** Raw data **
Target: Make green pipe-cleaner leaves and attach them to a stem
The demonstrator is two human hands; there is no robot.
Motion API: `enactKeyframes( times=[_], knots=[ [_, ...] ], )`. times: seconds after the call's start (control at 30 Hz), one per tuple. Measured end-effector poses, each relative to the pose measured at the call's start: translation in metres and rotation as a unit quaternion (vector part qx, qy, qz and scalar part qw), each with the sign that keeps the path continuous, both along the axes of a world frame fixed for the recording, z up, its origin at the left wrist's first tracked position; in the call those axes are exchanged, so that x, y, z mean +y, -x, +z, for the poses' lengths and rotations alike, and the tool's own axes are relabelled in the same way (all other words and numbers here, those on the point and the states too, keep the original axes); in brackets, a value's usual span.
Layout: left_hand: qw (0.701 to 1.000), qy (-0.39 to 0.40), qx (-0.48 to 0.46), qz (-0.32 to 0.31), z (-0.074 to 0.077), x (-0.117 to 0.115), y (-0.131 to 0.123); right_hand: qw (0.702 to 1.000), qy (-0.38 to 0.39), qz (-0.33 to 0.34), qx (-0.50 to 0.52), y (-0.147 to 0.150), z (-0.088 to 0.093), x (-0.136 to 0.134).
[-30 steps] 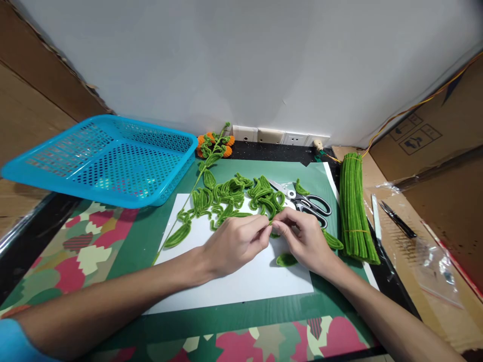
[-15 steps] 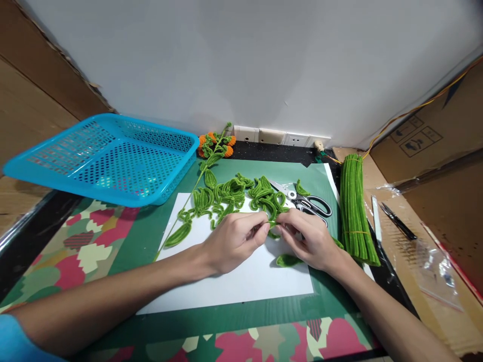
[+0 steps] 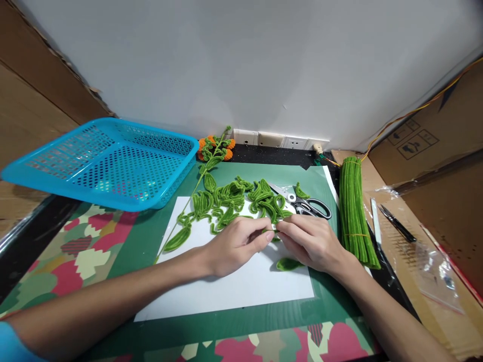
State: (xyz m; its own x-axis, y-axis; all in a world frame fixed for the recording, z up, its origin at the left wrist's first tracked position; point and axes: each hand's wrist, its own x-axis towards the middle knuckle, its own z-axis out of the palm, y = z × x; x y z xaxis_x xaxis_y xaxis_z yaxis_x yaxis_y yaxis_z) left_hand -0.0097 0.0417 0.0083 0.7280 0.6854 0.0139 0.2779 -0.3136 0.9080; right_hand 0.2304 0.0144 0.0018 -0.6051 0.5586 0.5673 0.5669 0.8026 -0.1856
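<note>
My left hand (image 3: 237,246) and my right hand (image 3: 315,240) meet above a white paper sheet (image 3: 222,291), fingertips pinched on a short green pipe cleaner (image 3: 274,231) that they mostly hide. Behind them lies a heap of curled green pipe cleaner pieces (image 3: 232,195). A looped green leaf (image 3: 289,264) rests below my right hand. Scissors (image 3: 302,201) with black and grey handles lie just beyond that hand, partly covered by it. To the left, a long green stem with leaves (image 3: 179,238) runs up to orange flowers (image 3: 227,153).
A blue perforated basket (image 3: 158,201) stands at the back left. On the right lies a tied bundle of green pipe cleaners (image 3: 354,216), with a black-handled tool (image 3: 398,223) and a clear plastic bag (image 3: 439,276) on cardboard beyond. Wall sockets (image 3: 271,140) line the back.
My fingertips have shifted slightly while staying close together on the green pipe cleaner. The right hand's fingers are now more stretched over the pinch. The view has tilted a little.
</note>
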Motion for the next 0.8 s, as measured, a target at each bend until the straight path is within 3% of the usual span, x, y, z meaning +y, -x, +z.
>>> enactKeyframes(
  times=[0.1, 0.6, 0.8],
  knots=[
    [0.998, 0.050, -0.014, -0.026, 0.0022, 0.0014, 0.0009, 1.000, -0.022, 0.000, -0.017, 0.0004, -0.0004, -0.0002],
    [0.997, 0.065, -0.020, -0.039, 0.0017, 0.0034, 0.0009, 1.000, 0.000, 0.013, -0.015, 0.0025, 0.0013, -0.0013],
    [0.999, 0.023, -0.031, 0.017, -0.0001, 0.0011, -0.0018, 0.985, 0.152, 0.016, 0.081, 0.0041, 0.0017, -0.0037]
  ],
)
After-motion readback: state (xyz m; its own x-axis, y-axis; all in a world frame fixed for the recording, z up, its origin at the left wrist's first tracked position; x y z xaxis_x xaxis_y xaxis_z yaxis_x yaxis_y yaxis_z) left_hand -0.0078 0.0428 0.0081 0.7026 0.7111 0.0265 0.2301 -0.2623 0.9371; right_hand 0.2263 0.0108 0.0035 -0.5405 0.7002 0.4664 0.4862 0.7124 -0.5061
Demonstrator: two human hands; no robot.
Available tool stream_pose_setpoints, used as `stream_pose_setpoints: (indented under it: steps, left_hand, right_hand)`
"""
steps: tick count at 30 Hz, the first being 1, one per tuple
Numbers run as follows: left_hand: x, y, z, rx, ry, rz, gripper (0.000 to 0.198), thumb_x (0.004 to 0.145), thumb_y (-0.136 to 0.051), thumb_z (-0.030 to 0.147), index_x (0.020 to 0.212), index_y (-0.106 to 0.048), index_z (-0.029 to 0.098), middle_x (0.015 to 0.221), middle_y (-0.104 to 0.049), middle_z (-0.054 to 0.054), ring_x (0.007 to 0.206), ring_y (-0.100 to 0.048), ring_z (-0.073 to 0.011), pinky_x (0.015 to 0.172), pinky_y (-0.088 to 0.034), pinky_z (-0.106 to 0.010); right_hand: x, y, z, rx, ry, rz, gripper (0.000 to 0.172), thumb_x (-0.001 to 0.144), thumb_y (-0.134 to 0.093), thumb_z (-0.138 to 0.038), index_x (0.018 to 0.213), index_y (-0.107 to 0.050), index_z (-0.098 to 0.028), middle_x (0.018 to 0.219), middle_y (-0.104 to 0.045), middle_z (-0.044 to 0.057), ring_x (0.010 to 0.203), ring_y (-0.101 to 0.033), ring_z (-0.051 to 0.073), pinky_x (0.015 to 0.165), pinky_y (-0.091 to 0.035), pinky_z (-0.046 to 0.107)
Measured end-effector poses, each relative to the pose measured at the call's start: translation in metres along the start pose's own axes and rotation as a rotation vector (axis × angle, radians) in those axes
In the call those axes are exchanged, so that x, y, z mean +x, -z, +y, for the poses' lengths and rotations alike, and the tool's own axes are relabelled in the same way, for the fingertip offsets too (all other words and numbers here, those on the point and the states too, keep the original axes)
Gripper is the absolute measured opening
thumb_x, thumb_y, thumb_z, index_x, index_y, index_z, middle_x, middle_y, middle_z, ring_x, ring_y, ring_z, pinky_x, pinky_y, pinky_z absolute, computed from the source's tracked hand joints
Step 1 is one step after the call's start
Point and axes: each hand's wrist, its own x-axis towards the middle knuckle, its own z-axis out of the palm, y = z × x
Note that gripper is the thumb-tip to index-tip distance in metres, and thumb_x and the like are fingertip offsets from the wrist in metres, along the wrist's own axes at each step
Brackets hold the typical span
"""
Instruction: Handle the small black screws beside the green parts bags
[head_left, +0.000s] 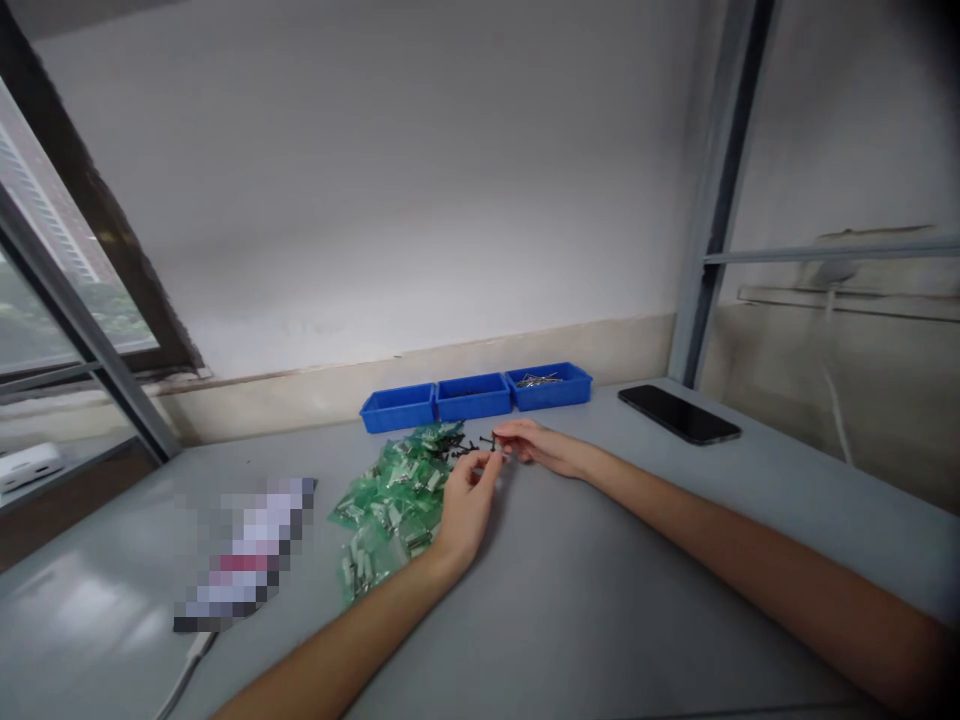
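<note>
My left hand (469, 500) is closed, thumb and fingers pinched together beside the pile of small green plastic bags (405, 480). What its fingertips hold is too small to make out. Facing it, my right hand (536, 443) is closed too, its fingertips at the end of a dark screw (487, 441). The two hands nearly meet just above the tabletop. More dark screws (454, 445) lie loose behind my left fingers, against the bags. Pale plugs and metal pieces show through the green plastic.
Three blue trays stand in a row by the wall: a left tray (397, 420), a middle tray (474, 408) and a right tray (553, 398) with silver pins or nails (538, 380). A black phone (679, 413) lies at the right. A blurred-out device (247, 555) with a white cable (187, 665) lies left.
</note>
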Motion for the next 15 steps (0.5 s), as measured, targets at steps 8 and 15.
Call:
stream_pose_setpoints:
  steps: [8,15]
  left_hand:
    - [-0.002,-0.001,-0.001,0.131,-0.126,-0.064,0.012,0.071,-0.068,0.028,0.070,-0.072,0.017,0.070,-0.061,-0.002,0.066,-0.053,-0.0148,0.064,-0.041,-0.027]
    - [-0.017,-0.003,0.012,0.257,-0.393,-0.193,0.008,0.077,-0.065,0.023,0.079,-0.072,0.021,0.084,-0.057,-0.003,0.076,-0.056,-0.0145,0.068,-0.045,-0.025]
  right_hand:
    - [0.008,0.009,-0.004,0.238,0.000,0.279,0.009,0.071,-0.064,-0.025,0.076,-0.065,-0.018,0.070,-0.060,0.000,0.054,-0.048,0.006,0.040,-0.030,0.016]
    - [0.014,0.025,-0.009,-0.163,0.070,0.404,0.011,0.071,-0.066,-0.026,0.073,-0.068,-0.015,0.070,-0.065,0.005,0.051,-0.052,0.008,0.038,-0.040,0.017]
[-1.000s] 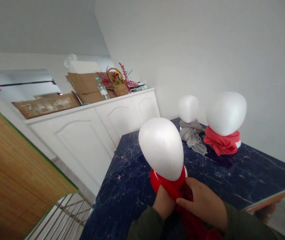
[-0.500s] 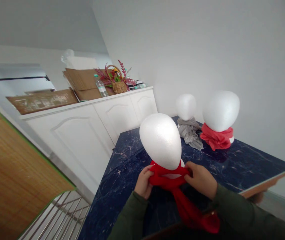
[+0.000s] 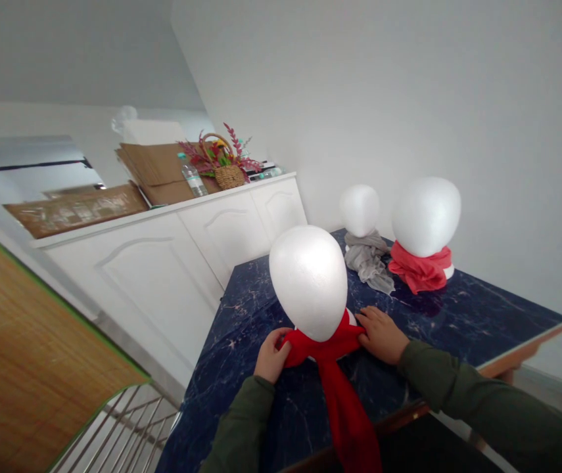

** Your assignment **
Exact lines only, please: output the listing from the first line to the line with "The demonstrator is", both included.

** Response to this task **
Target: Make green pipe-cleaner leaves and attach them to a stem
The demonstrator is two human hands; there is no robot.

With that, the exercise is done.